§ What to work on: Look through the listing underneath for "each", and copy every line that has it.

§ Data segment:
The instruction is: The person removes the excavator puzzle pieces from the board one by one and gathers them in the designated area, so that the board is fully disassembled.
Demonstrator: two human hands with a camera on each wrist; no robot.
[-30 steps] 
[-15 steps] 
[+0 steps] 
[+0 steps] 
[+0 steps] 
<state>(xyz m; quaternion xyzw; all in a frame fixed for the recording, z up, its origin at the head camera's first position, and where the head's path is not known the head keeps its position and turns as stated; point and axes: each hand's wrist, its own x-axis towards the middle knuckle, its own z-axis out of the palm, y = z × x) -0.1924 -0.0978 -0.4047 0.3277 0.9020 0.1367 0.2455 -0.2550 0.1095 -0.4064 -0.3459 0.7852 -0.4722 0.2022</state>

§ Output for this exercise:
Demonstrator: two human hands with a camera on each wrist; no robot.
<state>(xyz m; quaternion xyzw; all in a frame fixed for the recording, z up, its origin at the head camera's first position, and where the head's path is not known the head keeps its position and turns as stated; point and axes: each hand's wrist, its own x-axis towards the middle knuckle, its own z-axis out of the palm, y = z × x) -0.1924 -0.0978 -0.4047 0.3277 0.9020 0.1367 0.2455 -0.2550 0.1095 -0.4064 -0.3459 0.7852 -0.4722 0.2022</state>

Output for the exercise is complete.